Abuse and violence - Working with our patients in general practice


The White Book
Chapter 3.  Safety and risk assessment
☰ Table of contents


Key messages

  • Health practitioners should express their concern about a patient’s safety and likelihood of risk but it is a woman’s right to decide on her own pathway to safety3
  • Mandatory reporting of child abuse is required throughout Australia (refer to Chapter 6)
  • In the context of intimate partner abuse, where the child or young person does not appear to have directly experienced any violence, you may consider a referral to a vulnerable children’s organisation (see Resources 

 

 

Recommendations

  • Health practitioners should work closely with specialist services including police, to enhance safety for women and children3 Practice point
  • Safety assessments need to be undertaken by health practitioners when seeing any patient experiencing abuse and violence3 Practice point
  • Documenting carefully what a patient has said about the abuse and violence in the record is important for communication with others and potentially for legal processes (refer to Chapter 9 and Chapter 13)3 Practice point

 


Introduction


Chapter 2  outlines issues around identification of intimate partner abuse including how to ask and provide an initial response. This chapter outlines how GPs can provide an initial assessment of risk and safety for women and children. This does not preclude consulting and referring to specialist services including police, women’s and domestic violence services for a more detailed assessment of risk and safety.

 

The role of the GP


Many doctors feel very concerned about women’s welfare and want to stop women returning to an abusive environment, however, women are often the best judge of whether it is safe to go home.54 A series of questions, outlined below, enable us to assess risk and assist women to reflect on their own safety and their children’s safety. In addition, it is important for us to assess directly the level of fear and safety of children if they are old enough to understand.

We need to inform women that whatever they tell us is confidential subject to the legal requirements around child abuse. Doctors working in the Northern Territory need to be aware of the mandatory reporting requirements for domestic and family violence. It is important to inform women that the greatest risk to their lives may be at the time they are leaving or thinking about leaving.55 Documentation may assist with communication with other health practitioners, services and in legal processes.56

 

Assessing the safety of women experiencing intimate partner abuse


Some questions to consider when assessing a woman’s immediate safety include:

  • Does the woman feel safe to go home today?
  • What does she need in order to feel safe?
  • Has the frequency and severity of violence increased?
  • Is he obsessive about her?
  • Has she been threatened with a weapon?
  • Does he have a weapon in the house?
  • Has she been to hospital because of the violence?
  • How safe does she feel?
  • How safe are her children?

Risk assessment

Any assessment of risk to victims of intimate partner abuse must be structured and informed by:

  • the woman’s own assessment of her safety and risk assessment
  • the presence of risk indicators outlined below
  • your own professional judgement.54,57

There are several factors consistently associated with perpetrators of intimate partner abuse. These include age, severity (for example, strangulation) and duration of previous violence, history of arrest and incarceration, violence in the family of origin, drug and alcohol abuse, hostility levels and unemployment.

Risk indicators

Risk indicators of ongoing family violence include:

  • perpetrator history of violent behaviour both within and outside of the household
  • perpetrator access to lethal weapons
  • perpetrator use of alcohol and drugs
  • recent separation or divorce
  • perpetrator stressors such as unemployment or recent loss
  • perpetrator history of witnessing or being the victim of family violence as a child
  • evidence of mental health problems or personality disorder in perpetrator
  • perpetrator resistance to change and lack of motivation for treatment
  • attitude of perpetrator that supports violence towards women.58

Some researchers have developed risk assessment tools,54 for example, danger assessment scale 59 was developed for use by GPs in consultation with women to enhance women’s reflection on safety and self-care.

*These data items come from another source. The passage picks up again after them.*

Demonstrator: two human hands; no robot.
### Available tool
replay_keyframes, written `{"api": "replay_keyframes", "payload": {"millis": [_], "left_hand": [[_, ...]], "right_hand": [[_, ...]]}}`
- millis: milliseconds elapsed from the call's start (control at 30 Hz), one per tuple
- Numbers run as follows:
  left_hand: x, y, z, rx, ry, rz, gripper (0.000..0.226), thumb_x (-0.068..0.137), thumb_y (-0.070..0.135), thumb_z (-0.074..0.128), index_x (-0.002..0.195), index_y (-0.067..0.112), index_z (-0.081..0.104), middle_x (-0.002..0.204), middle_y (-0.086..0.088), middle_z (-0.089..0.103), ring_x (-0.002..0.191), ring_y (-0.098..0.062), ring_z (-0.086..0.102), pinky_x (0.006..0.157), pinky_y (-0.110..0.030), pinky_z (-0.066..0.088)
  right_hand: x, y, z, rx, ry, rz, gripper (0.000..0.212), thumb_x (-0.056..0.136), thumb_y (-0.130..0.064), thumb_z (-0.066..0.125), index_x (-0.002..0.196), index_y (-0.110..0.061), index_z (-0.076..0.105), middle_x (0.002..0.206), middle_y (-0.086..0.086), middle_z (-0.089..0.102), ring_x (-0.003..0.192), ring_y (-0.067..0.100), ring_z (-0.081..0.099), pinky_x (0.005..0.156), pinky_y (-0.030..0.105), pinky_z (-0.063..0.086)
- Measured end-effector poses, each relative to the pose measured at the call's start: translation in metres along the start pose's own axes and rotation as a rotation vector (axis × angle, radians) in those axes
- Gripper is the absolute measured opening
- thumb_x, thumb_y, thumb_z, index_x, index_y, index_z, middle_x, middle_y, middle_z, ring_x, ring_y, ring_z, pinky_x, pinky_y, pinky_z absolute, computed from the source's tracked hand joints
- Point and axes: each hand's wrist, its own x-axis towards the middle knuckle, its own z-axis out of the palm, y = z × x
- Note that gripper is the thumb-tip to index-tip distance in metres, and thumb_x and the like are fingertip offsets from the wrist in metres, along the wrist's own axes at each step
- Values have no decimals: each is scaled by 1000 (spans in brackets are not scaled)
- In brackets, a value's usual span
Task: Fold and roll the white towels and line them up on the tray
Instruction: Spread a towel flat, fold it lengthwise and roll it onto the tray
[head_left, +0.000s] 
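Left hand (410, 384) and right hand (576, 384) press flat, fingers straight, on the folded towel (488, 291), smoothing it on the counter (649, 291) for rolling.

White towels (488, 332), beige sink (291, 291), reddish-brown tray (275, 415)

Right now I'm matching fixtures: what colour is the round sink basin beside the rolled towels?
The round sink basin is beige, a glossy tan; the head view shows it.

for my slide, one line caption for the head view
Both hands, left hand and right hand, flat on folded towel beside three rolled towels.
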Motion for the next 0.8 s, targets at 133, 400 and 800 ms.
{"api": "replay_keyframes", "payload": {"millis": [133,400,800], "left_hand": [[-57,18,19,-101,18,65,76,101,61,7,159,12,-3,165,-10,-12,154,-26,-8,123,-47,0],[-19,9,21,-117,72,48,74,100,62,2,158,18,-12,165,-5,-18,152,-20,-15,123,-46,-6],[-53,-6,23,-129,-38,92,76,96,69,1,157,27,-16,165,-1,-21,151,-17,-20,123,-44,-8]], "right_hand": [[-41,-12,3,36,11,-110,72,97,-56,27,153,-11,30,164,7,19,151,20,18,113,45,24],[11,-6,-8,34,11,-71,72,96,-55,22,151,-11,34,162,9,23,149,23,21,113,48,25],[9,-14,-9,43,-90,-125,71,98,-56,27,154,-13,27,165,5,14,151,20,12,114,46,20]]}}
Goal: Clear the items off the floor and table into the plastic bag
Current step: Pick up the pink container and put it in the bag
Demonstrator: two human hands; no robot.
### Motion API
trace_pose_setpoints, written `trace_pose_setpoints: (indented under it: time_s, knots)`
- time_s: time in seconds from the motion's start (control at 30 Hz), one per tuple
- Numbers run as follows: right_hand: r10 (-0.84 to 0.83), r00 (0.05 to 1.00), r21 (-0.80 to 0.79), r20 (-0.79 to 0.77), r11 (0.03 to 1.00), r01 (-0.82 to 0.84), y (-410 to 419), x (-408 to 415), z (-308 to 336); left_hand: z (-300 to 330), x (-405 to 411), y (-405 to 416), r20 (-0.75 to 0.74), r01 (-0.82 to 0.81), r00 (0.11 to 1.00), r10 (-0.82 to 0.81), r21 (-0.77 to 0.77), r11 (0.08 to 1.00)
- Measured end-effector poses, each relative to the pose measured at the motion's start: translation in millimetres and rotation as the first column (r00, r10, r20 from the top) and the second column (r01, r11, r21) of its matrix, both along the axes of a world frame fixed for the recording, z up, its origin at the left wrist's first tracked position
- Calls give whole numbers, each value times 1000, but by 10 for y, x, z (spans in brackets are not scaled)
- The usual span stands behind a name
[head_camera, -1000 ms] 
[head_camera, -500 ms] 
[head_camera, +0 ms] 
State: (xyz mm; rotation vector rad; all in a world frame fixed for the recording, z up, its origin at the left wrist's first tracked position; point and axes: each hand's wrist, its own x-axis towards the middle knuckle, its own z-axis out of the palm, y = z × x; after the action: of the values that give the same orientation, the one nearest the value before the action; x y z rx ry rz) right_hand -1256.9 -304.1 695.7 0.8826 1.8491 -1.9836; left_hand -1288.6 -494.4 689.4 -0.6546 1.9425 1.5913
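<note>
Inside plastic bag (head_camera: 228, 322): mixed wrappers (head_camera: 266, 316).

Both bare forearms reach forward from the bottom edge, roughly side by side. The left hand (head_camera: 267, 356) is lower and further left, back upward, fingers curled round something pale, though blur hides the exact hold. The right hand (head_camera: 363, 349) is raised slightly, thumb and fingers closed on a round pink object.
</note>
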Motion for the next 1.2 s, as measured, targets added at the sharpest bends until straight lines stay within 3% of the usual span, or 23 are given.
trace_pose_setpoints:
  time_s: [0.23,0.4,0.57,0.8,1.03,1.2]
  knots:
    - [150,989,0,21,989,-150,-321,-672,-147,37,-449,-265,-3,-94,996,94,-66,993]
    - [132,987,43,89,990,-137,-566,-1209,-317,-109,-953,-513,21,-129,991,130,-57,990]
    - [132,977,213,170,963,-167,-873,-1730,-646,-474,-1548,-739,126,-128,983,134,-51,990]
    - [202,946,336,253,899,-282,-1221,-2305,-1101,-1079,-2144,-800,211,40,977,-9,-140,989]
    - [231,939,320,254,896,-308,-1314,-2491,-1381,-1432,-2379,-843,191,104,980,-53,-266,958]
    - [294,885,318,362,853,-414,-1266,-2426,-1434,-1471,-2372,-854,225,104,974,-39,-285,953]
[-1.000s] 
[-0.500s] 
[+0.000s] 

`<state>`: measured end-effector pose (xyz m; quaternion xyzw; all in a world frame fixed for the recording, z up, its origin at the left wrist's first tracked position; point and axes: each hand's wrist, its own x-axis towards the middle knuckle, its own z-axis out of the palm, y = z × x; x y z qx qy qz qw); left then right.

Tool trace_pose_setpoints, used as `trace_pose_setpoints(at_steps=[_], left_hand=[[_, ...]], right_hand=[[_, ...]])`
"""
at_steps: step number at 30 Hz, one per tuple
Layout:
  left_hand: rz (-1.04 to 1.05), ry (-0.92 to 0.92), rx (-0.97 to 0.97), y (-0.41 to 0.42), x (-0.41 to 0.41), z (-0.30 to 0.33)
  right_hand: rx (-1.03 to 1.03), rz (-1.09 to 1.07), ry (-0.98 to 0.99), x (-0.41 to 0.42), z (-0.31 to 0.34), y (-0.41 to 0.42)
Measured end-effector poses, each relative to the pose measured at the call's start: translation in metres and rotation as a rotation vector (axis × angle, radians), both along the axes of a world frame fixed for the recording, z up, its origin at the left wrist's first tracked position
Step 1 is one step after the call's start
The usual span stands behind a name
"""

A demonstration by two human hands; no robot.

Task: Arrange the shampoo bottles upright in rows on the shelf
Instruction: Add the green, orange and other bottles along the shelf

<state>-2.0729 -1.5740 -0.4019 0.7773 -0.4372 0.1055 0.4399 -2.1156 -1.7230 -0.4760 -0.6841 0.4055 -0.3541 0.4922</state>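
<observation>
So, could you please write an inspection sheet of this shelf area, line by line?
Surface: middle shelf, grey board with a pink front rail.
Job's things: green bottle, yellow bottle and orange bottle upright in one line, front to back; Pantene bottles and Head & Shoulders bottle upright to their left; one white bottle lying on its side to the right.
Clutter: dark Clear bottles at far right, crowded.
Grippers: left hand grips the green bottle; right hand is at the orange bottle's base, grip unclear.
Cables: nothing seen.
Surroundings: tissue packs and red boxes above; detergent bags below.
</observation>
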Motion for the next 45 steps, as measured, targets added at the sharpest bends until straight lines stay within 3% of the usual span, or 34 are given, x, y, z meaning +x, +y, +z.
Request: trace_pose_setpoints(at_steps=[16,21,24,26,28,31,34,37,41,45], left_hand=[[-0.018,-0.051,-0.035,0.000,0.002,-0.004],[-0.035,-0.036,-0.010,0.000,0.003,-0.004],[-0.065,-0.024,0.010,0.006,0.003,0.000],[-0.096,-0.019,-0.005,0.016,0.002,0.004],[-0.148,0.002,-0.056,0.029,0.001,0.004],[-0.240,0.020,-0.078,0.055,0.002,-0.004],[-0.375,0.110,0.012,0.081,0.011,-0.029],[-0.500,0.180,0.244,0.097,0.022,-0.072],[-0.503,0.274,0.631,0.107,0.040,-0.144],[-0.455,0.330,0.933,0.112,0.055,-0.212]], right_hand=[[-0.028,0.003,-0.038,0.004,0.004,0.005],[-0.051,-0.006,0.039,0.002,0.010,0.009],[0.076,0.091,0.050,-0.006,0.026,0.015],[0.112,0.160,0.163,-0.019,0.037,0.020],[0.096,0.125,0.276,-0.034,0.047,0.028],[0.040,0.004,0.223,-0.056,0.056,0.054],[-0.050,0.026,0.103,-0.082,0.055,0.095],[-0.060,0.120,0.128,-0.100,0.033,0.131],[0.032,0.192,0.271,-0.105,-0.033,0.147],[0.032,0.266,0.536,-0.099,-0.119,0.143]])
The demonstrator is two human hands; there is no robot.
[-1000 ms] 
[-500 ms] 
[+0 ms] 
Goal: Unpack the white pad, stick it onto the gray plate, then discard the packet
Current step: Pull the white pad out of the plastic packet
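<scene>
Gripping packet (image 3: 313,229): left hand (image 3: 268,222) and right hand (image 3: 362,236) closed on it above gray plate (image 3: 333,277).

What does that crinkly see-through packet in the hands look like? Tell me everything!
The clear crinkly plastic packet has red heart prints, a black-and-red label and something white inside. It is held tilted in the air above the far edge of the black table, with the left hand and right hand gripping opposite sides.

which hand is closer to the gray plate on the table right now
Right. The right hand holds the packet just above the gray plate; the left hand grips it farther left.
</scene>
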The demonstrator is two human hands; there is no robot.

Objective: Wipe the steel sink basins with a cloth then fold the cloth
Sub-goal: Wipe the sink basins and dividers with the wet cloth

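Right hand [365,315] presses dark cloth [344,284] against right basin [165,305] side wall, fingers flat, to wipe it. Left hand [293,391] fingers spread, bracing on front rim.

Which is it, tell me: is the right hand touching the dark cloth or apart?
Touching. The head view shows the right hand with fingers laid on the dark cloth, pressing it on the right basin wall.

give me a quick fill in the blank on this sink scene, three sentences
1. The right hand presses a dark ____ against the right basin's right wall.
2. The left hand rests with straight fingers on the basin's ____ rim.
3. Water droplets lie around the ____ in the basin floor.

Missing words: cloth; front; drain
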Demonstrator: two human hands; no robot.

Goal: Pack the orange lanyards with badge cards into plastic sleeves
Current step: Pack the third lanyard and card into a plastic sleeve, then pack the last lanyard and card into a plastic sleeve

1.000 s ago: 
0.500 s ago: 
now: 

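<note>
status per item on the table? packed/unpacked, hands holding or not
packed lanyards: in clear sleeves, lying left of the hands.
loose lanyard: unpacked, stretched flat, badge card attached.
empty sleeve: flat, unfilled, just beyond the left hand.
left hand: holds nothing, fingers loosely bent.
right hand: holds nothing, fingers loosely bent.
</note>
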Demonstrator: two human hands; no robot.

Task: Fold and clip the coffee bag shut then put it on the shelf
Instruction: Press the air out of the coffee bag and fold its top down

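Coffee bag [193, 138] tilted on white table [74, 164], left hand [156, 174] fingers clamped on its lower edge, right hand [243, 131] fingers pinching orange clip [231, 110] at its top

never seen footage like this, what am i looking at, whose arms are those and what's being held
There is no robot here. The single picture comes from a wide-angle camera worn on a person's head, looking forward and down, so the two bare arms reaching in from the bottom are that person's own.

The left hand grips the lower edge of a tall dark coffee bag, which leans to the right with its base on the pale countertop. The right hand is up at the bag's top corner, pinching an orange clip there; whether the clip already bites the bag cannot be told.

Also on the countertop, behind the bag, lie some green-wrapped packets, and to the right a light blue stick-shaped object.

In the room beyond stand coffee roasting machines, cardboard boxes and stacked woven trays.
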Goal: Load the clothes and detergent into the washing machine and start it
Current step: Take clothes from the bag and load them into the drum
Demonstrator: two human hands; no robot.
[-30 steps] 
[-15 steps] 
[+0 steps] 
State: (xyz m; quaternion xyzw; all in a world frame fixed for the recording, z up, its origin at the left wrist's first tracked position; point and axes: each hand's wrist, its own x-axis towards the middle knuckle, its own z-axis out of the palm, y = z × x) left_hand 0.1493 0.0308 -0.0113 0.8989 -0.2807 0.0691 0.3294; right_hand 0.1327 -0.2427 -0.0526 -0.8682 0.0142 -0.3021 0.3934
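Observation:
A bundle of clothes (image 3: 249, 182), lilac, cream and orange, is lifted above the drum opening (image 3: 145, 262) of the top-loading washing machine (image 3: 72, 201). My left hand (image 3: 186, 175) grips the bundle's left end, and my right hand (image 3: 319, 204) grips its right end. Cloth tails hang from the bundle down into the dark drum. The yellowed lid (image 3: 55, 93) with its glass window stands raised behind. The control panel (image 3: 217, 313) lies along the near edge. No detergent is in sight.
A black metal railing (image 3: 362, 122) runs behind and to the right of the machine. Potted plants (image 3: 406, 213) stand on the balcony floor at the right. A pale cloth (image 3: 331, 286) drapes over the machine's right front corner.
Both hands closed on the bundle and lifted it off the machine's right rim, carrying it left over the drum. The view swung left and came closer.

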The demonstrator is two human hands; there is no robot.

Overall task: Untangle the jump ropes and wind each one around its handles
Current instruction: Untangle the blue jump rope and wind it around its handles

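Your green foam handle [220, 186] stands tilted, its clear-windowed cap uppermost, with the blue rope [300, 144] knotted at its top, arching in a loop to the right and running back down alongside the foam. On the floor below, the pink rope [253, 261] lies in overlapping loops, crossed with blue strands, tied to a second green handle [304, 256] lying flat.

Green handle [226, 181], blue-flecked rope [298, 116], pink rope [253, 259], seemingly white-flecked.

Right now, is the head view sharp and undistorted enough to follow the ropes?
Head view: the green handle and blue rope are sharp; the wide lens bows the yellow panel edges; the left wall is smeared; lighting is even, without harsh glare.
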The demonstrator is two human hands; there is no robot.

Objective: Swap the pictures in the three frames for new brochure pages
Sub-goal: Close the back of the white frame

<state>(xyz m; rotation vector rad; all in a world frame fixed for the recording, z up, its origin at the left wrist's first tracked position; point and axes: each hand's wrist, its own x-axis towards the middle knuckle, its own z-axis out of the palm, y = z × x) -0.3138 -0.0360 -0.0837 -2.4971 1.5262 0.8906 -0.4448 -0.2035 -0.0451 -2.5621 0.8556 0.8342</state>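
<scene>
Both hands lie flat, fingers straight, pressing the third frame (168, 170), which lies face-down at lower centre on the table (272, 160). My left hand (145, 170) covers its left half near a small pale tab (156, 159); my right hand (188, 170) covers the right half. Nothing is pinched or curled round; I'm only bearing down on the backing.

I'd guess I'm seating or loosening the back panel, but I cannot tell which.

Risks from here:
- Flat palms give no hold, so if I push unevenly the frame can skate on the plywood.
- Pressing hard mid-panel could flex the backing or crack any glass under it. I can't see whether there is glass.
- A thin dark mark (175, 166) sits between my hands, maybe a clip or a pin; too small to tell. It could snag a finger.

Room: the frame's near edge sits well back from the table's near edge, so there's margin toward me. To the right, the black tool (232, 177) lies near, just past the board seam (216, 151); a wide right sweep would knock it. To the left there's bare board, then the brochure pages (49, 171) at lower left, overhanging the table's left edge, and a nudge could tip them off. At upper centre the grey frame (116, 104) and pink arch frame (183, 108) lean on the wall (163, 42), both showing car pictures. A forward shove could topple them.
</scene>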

Women might be feeling unsafe to go home and may need urgent crisis referral (refer to Resources) and an urgent safety plan. Many women feel safe to go home after the consultation that day. For these women further discussion of ongoing detailed safety planning may be delayed until the next follow-up visit.

 

Safety planning


Safety planning is the development of a plan to achieve and maintain safety of women and their children. It includes:

  • compiling a list of emergency numbers
  • helping to identify a safe place for the woman to go to and how she will get there
  • identifying family and friends who can provide support
  • ensuring cash is available
  • providing a safe place to store valuables and important documents.

Devising a safety plan with a patient in case of an emergency may be as simple as identifying where she would go, where to leave a packed bag and where to hide keys and money.

Below is a list of safety behaviours that women might include in their emergency safety plan.
 

Table 7. Safety behaviours

Hide money, an extra set of house and car keys

Ask neighbours to call the police if violence begins

Establish a code with family or friends that signals you need help

Remove weapons

Ensure quick access to the following materials:

  • Medicare and tax file numbers
  • rent and utility receipts
  • birth certificates (woman and children)
  • ID and driver’s licence (woman and children)
  • bank account and insurance policy numbers
  • marriage licence, valuable jewellery
  • important phone numbers, hidden bag with extra clothing


Documenting intimate partner abuse


It is important to document intimate partner abuse in the health record as follows:

  • Enter in the medical record any health complaints, symptoms, and signs, as you would for any other woman, including a history of who injured her.
  • Describe physical injuries, including type, extent, location and age.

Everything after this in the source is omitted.